TASK DETAILS:
Count the lines below that contain the word "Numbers", and give only that number.
── EXERCISE DATA ──
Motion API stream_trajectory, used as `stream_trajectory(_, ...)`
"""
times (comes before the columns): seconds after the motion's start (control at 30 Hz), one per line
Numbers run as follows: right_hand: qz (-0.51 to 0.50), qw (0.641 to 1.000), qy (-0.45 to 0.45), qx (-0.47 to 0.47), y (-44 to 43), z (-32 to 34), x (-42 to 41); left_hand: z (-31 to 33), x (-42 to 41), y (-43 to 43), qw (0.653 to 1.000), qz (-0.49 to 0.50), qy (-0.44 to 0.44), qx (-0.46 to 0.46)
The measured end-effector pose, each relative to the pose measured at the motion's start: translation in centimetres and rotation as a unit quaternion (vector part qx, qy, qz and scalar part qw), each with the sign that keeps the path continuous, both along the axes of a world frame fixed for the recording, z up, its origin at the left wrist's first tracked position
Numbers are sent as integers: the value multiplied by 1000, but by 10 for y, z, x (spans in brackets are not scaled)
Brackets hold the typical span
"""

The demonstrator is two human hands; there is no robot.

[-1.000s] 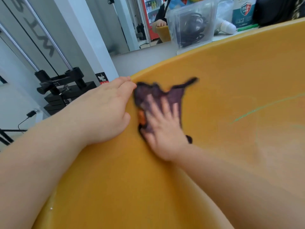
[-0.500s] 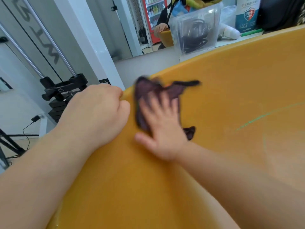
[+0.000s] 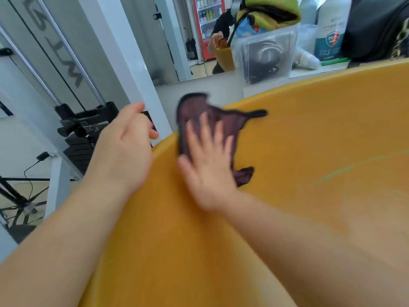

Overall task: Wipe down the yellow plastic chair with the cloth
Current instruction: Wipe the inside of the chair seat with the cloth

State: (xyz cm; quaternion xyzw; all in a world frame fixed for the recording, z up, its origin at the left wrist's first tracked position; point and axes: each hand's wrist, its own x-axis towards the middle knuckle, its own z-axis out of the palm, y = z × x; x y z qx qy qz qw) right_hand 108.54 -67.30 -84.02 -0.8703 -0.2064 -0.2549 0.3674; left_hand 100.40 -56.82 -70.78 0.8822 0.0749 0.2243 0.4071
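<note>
The yellow plastic chair (image 3: 298, 151) fills the lower right of the view, its curved rim running from the left up to the right. A dark purple cloth (image 3: 203, 111) lies over the rim, one corner hanging past the edge. My right hand (image 3: 208, 160) presses flat on the cloth with straight, spread fingers; it is blurred by motion. My left hand (image 3: 126, 145) hovers just left of the rim, fingers loosely extended, holding nothing.
A black weight stack and cable machine (image 3: 81, 127) stand left of the chair beside a white pillar (image 3: 124, 52). Behind the chair a clear plastic box (image 3: 265, 52) with cables, a white bottle (image 3: 329, 29) and a black bag (image 3: 374, 27) sit on a surface.
My right hand has pushed the cloth up to and over the chair's rim. My left hand has let go of the rim and lifted off to the left.
</note>
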Motion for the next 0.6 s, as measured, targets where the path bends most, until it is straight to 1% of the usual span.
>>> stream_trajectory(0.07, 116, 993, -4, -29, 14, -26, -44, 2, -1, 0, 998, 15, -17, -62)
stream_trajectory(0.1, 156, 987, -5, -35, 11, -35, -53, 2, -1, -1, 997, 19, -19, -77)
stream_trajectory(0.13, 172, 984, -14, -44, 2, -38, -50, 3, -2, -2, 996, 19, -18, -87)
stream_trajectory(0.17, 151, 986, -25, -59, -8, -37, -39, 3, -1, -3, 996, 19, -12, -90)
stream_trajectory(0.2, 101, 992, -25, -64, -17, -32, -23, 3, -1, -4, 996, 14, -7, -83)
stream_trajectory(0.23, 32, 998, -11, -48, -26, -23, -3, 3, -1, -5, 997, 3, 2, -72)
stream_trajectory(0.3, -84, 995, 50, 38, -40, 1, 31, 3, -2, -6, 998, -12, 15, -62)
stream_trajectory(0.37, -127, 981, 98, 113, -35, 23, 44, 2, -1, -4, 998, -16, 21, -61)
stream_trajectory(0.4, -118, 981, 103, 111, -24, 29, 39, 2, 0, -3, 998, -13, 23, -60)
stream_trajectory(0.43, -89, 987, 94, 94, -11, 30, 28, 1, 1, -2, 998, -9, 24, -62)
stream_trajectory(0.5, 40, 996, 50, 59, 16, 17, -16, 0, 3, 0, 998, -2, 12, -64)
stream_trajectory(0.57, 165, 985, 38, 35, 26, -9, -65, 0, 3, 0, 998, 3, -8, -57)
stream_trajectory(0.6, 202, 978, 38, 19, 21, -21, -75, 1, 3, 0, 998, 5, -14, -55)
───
COMPLETED EXERCISE:
2